5 Discussion
In this study, we developed an
advanced hierarchical sensitivity analysis framework for quantifying the
relative contribution of the uncertainty sources to the hydrological
projections at both temporal and spatial scales. The four–layer
hierarchical framework considering four uncertainty sources (i.e., GGES,
GCMs, hydrological models, and model parameters) and the three–layer
hierarchical framework considering three uncertainty sources (i.e.,
GGES, GCMs, and hydrological model parameters) were comprehensively
tested in a humid subtropical basin in southern China. Compared with the
qualitative comparison method (Chen et al., 2011b, 2013; Dobler et al.,
2012) and the ANOVA method (Aryal et al., 2019; Bosshard et al., 2013;
Vetter et al., 2015, 2017), the framework presented in this study is
capable of grouping different model uncertainty sources and considering
the dependence relationships among uncertainty inputs as well as the
spatio–temporal variations of uncertainty sources.

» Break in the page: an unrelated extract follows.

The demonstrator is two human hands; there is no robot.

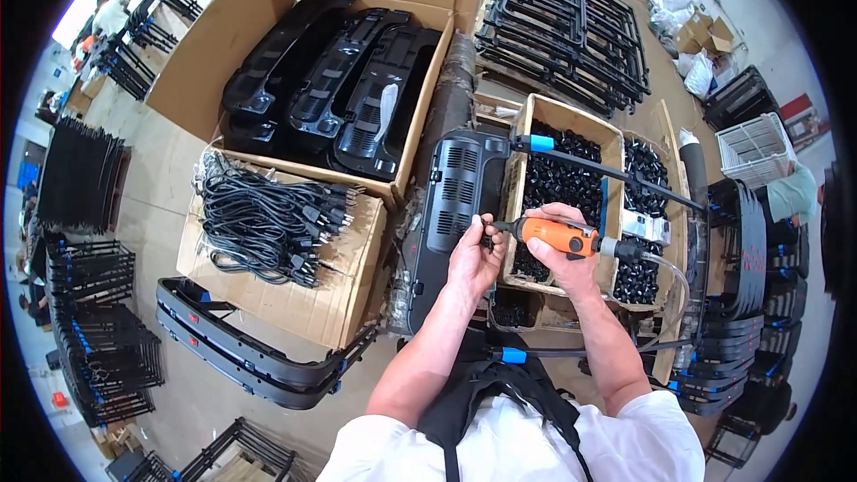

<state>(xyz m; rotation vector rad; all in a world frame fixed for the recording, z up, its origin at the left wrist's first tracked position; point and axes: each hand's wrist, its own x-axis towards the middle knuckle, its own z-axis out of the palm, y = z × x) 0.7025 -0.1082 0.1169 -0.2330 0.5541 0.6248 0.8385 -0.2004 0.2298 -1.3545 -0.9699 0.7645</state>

More importantly,
this framework can theoretically be applied to the quantitative analysis
of n (n ≥ 2) kinds of uncertain sources in the context of
climate change impact studies.
The results highlighted strong temporal and spatial variability of
general sources of uncertainty in hydrological predictions, and
indicated that GCM structure is one of the largest uncertainty sources,
consistent with the previous findings by the CMIP3 and CMIP5 models
(Bosshard et al., 2013; Chen et al.,
2011b; Déqué et al., 2007;
Hattermann
et al., 2018; Kay et al., 2009; Prudhomme and Davies, 2009; Su et al.,
2017; Wilby and Harris, 2006).
In
addition, we notice that the contribution of hydrological parameters to
uncertainty is also significant and can be larger than that of GCMs at
the interannual scale (more than 50%, Figures 5 and 7). This suggests
that the influences of the hydrological parameters on the hydrological
projections should be considered, especially for the long–time
projections. Interestingly, the importance of uncertainty caused by
hydrological model parameters was comparably low reported by Chen et al.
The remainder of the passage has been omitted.